Hands design and manipulate tools, they help us make things, from the detail of a watch mechanism to the massive sky scrapers that form the backdrop of life in our cities.

I wrote these lines some ten year ago

The Talisman of tools

Picking the length of oak board
from the dust dirt of the granary
I held it, sloping to the floor,
to eye its line, to see
where the warp came
and the straight edge drifted away,
making it unusable for the bedroom bookshelf,|
its intended home.

Checking for damage, twist or split,
with one eye closed,|
he would squint along its edge,
nose to wood, pipe in mouth,
the assured eye of the experienced hand,
the daily talisman of tools
who knew by judgement what would fit.

Who, when satisfied, would spit
into work-worn hands,
rub them together with purpose,
and begin.

His strong voice and deliberate gesture
I often hear or see

as now I, in turn, work for them
as he, over many years, once worked for me.


The hard work of an engineer or construction worker can be seen in the rough texture of their scarred skin, worn and damaged over the years through the graft of handling materials. The strength of the grip when a handshake is exchanged tells the story of their daily use.

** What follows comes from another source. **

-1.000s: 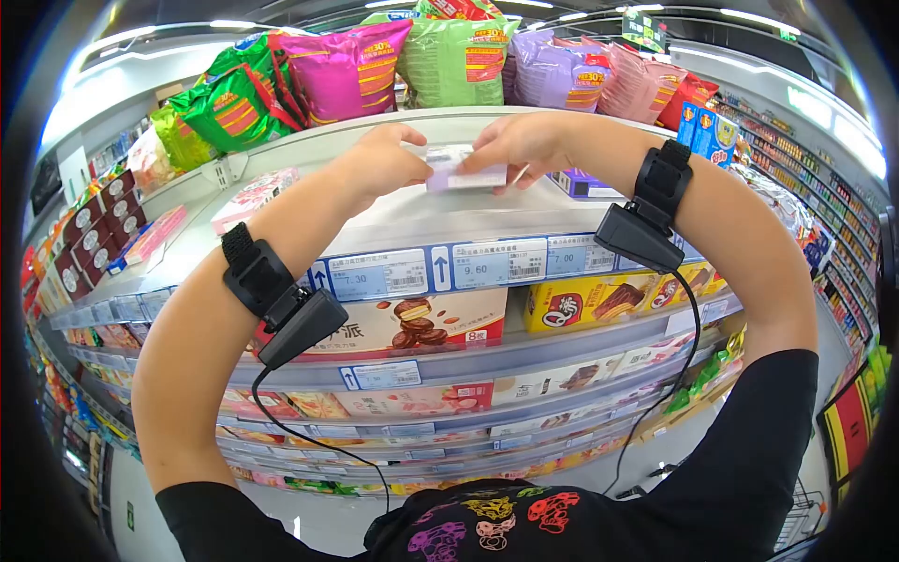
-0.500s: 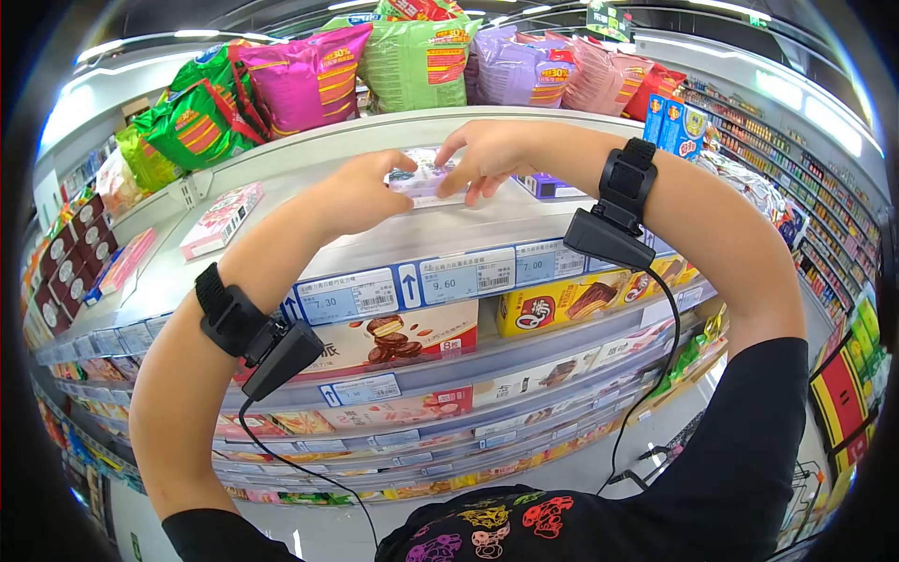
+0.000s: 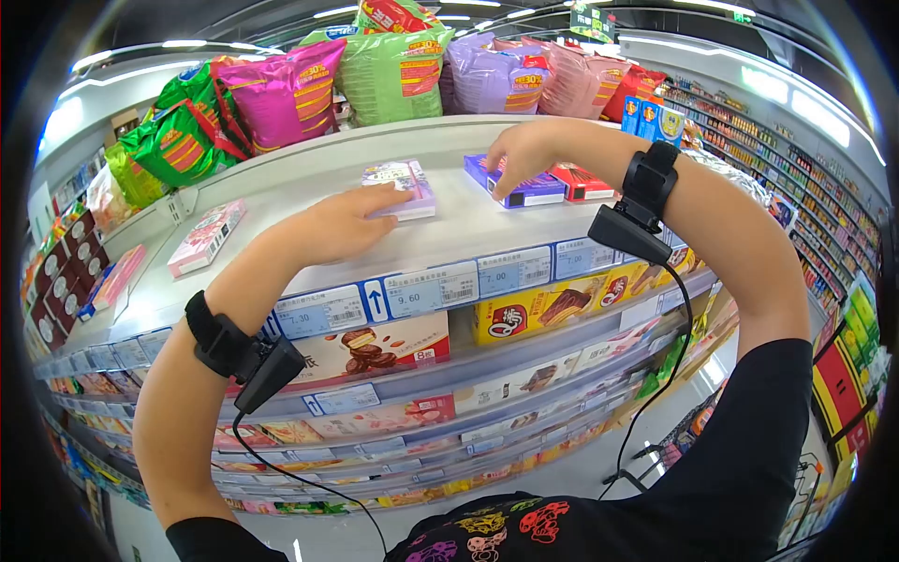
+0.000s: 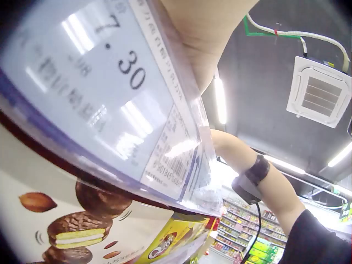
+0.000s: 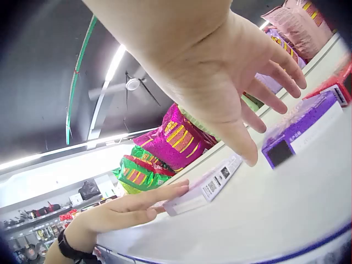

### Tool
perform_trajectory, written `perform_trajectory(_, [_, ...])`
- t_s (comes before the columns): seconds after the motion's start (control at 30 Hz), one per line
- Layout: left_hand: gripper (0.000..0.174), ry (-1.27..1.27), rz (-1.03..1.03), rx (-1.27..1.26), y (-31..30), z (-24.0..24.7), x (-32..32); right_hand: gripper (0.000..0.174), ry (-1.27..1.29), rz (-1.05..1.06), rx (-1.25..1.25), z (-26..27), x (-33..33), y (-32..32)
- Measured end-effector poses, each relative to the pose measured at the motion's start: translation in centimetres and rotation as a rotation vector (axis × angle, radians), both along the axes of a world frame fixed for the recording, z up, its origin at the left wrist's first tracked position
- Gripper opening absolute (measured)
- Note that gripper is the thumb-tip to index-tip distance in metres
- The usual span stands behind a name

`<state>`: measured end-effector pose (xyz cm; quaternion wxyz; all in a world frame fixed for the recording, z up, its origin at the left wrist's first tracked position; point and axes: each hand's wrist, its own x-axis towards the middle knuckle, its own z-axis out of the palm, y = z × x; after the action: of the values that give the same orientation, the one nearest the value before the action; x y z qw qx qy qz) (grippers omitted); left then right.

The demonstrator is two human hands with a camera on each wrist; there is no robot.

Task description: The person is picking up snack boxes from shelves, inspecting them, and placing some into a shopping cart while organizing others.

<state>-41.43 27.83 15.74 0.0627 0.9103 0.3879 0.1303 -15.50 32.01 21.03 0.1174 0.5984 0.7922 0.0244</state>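
A pale lilac box [image 3: 403,172] lies flat on the white top shelf. My left hand [image 3: 342,225] rests against its left end, fingers nearly straight; the right wrist view shows those fingertips at the box's end. Further right, my right hand [image 3: 527,153] hovers with spread fingers over a flat purple box [image 3: 538,193]. In the right wrist view, nothing is between the right hand's fingers, and the thumb reaches down between the two boxes. A red box [image 3: 585,184] lies beside the purple one. The left wrist view hides the left hand's fingers behind a price label [image 4: 82,93].
A pink box [image 3: 208,236] lies on the shelf to the left. Big snack bags [image 3: 393,80] stand along the raised back ledge. Price labels [image 3: 421,292] line the front edge, above lower shelves with snack boxes [image 3: 552,304]. Blue boxes [image 3: 646,117] stand at right.
The pale lilac box, earlier between both hands, now lies on the shelf. My right hand has let go and moved right to the purple box. The head view has shifted rightward.
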Motion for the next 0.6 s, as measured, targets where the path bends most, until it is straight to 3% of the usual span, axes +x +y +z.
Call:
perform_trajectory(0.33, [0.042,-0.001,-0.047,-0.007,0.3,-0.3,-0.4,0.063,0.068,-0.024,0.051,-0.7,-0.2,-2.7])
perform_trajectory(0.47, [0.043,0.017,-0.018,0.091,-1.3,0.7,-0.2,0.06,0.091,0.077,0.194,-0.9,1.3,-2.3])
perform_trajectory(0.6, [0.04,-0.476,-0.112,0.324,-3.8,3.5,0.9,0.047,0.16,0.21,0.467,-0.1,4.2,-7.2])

For a couple who fall in love, holding hands is a first point of intimacy. Seeing a couple walking down the street, hand in hand we recognize something in their friendship, their holding hands is an expression of love. One of the McCartney – Lennon lyrics of the 60s had the simple repeated line, ‘I want to hold your hand’. It is a natural and instinctive reaction to offer the gift of friendship through the gentle touch of holding hands.

The bread that was broken at the Last Supper was certainly passed round the table, handled by the rough and ready hands of fishermen from Galilee. The instruction recorded in the Gospel narrative is to ‘take and eat’. It is with our hands that we take and give, share and consume. What could be more practical than we receive the gift of the Christ in the same manner?

The gesture of hands has been a strong element in the political history of recent decades. Who cannot forget the open hand of the Nazi salute during the rallies of the pre-war 30s years in Europe nor their continued use by the military in the conflict that followed? Look carefully at some current screen footage and you will see that the powerfully emotive gesture it is still not forgotten.

In contrast, the raised clenched fist has become the token of the political Left, is an expression of defiance by workers, in the face of oppression.

One of Henri Nouwen’s early books was entitled ‘With open hands’, an appreciation of gift, one to another. He was truly a man who gave himself with open hands, was always available to others, often at a high personal cost.

During this time of lockdown I have been re-reading one of his final books ‘The Return of the Prodigal Son’. For many years Nouwen had been enthralled by Rembrandt’s painting which now hangs in the Hermitage Gallery in St Petersburg. Shortly before he died in the mid-90s, he was able to visit the Gallery and sit face to face with this great masterpiece he so much admired. For him, the painting told the story of a journey of searching, of understanding, of appreciation.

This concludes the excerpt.